> [What you have to do]: Repeat verbatim, and only, the lines of the data below, beginning at the line that contains "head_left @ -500" and stopping after the line that contains "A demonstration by".

> [Available data]:
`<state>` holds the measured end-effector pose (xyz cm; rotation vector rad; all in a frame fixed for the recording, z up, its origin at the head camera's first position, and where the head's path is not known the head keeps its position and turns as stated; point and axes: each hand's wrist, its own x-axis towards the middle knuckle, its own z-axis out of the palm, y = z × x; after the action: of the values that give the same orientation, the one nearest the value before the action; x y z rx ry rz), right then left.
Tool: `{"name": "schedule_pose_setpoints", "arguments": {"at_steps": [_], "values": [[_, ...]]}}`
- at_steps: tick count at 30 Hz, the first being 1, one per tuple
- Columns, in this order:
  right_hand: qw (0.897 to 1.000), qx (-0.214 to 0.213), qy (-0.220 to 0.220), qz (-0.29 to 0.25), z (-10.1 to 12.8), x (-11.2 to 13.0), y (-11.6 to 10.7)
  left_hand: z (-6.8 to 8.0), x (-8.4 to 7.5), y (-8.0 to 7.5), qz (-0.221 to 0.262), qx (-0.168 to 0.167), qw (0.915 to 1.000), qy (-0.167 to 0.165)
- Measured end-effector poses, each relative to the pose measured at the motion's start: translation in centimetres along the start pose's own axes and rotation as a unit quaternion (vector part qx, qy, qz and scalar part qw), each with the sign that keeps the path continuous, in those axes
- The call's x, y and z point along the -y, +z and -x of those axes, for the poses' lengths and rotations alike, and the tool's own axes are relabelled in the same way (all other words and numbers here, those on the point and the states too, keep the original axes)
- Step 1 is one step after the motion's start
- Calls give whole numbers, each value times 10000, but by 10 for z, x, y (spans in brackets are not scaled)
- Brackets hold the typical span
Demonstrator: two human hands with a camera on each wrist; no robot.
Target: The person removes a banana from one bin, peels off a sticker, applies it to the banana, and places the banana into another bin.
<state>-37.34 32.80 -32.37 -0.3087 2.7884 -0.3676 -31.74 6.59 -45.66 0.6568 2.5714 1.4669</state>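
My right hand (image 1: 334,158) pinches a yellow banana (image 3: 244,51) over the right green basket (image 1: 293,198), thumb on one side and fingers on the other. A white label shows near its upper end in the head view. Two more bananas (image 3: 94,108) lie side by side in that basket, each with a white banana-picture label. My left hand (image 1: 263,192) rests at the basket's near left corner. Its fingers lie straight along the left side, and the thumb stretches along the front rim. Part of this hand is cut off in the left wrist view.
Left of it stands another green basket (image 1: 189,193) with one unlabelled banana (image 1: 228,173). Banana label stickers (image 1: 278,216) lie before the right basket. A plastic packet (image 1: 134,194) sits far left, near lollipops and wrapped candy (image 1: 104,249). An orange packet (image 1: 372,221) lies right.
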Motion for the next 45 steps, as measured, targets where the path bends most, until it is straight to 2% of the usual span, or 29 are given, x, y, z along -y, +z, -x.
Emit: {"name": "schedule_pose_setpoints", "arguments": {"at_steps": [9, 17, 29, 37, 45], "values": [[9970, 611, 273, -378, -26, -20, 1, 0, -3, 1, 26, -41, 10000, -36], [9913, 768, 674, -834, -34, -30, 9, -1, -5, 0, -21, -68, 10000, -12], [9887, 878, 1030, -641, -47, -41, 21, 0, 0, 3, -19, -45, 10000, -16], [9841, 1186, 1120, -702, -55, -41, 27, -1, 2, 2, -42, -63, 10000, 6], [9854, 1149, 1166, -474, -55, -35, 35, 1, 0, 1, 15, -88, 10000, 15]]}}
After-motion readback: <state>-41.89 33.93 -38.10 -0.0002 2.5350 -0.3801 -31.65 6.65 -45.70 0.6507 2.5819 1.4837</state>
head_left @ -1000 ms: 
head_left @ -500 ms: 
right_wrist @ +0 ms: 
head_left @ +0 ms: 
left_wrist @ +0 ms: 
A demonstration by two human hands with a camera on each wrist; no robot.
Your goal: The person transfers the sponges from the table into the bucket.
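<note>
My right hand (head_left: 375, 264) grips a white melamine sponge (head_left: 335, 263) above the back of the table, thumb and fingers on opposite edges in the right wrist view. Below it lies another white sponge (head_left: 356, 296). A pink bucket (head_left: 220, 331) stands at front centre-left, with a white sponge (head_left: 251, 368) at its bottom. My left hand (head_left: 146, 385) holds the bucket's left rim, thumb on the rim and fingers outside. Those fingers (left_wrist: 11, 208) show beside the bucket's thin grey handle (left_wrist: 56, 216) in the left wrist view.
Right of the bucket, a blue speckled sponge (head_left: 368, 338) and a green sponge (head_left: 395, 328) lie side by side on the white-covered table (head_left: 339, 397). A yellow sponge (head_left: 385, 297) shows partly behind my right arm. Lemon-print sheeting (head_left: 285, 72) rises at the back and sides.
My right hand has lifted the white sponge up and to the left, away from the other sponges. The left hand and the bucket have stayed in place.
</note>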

> [Result of this exercise]:
head_left @ -500 ms: 
right_wrist @ +0 ms: 
head_left @ +0 ms: 
left_wrist @ +0 ms: 
A demonstration by two human hands with a camera on each wrist; no robot.

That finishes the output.